Ainsi le jeu de rôle appartient au principe de réalité tout en étant attaché au principe de plaisir. En d’autres termes, si le jeu ne comporte pas de règles il cesse d’être créatif, et satisfait essentiellement l’orgueil et la vanité, mais si les règles l’absorbent il cesse d’être créatif en étant plus proche du jeu de plateau satisfait l’illusion d’emprise de la réalité.
Cette troisième voie à construire, est un travail important tant pour les joueurs que pour le DM, car en fait pour que l’Egrégore puisse naître il est important que chacun se soit approprié le jeu. Certes cette appropriation tient lieu d’une interprétation des possibles, c’est-à-dire d’une appropriation des particularismes des règles. L’Alchimie opère sa sublimation quand chacun peut concevoir de jouer un jeu spécifique en le partageant pourtant avec d’autres. Je vais tenter un exemple, la transformation du « Magic Missile » par Kazz opère ainsi une telle transformation que le sort est quasiment invention, sans pour autant quitter ses liens avec le vrai sort. Du coup il particularise le sort, et donc symboliquement le jeu sans pour autant perdre toute attache avec le jeu originel. Si les dés prennent une trop grande place, ou si vous préférez les règles prennent une trop grande place, les joueurs sont accaparés par la dynamique protocolaire, ils sont tenus symboliquement par une réalité matérielle qui nuit à une réalité plus imaginaire, leur création est surtout application efficace. Si les dés sont essentiels pour permettre la mise en place d’une dramaturgie, c’est à la condition qu’ils disparaissent pour laisser l’interprétation du joueur, c’est-à-dire pour laisser place au personnage.
Ainsi le bon joueur n’est pas celui qui connait bien voire parfaitement les règles mais celui qui parvient à donner vie à son personnage. Dans ce cas, le personnage est si dense, si présent, qu’il peut se passer, qu’il va se passer de sa représentation en figurine. L’idée géniale c’est que l’identification au personnage, n’est pas régressive, dès lors qu’elle se maintient dans le cadre du jeu, elle offre au contraire l’occasion d’une exploration de soi-même. Elle s’effondre dans la régression quand les joueurs confondent réalité et personnage. Le jeu ne peut plus laisser place au rôle quand la réalité matérielle est si présente, l’usage de carte spécifique, avec un démarcage très précis, des figurines, tout cela donne l’illusion d’une emprise sur la réalité, et casse l’acte créateur.
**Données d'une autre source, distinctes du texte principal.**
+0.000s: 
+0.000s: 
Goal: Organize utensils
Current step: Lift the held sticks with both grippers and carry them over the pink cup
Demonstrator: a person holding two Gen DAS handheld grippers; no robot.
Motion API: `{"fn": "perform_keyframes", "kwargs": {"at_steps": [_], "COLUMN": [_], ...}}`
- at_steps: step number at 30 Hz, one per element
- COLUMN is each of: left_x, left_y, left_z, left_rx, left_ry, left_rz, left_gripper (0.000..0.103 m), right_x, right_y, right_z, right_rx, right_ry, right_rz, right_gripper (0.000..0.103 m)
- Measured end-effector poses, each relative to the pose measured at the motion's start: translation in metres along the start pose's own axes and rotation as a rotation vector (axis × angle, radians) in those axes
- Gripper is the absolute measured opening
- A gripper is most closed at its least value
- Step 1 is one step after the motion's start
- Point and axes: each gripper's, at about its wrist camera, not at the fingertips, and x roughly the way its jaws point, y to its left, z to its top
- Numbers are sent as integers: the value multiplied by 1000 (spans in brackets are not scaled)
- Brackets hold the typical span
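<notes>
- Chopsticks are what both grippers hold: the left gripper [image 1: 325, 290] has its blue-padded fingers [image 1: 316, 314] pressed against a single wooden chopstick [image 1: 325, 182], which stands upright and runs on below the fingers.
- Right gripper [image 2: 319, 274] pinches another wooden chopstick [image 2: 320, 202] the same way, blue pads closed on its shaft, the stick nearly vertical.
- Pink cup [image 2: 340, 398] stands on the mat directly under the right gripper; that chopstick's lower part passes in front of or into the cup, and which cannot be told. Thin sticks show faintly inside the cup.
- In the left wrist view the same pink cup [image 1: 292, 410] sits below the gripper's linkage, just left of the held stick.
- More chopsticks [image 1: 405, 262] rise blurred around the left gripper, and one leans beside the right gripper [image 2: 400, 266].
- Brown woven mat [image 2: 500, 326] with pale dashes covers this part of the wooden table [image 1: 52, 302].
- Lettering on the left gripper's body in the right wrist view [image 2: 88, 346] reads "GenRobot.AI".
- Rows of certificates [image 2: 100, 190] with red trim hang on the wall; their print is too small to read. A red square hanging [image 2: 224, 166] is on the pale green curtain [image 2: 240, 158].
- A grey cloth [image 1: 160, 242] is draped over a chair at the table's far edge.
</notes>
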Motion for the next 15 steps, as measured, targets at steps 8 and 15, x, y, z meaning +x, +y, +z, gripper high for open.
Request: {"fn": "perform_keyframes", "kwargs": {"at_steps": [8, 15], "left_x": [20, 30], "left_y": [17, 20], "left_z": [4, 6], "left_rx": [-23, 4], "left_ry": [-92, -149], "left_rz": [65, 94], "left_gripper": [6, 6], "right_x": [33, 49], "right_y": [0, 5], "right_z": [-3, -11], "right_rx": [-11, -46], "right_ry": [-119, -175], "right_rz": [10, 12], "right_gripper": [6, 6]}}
Le jeu est vivant quand les joueurs ont incarné un personnage qui émerge de leur vie intérieure pendant le temps de jeu, et qui sommeillera en dehors, tranquille et rassuré. Je ne suis pas attaché à ADD en tant que tel, mais à ce type de jeu de rôle, qui m’a fait souffrir, qui m’a fait rire, pleuré, interrogé, grondé, plaisir, sans pour autant perdre de sa complexité. Session après session, il a mêlé tous les ingrédients de la Vie, pour m’en offrir la quintessence.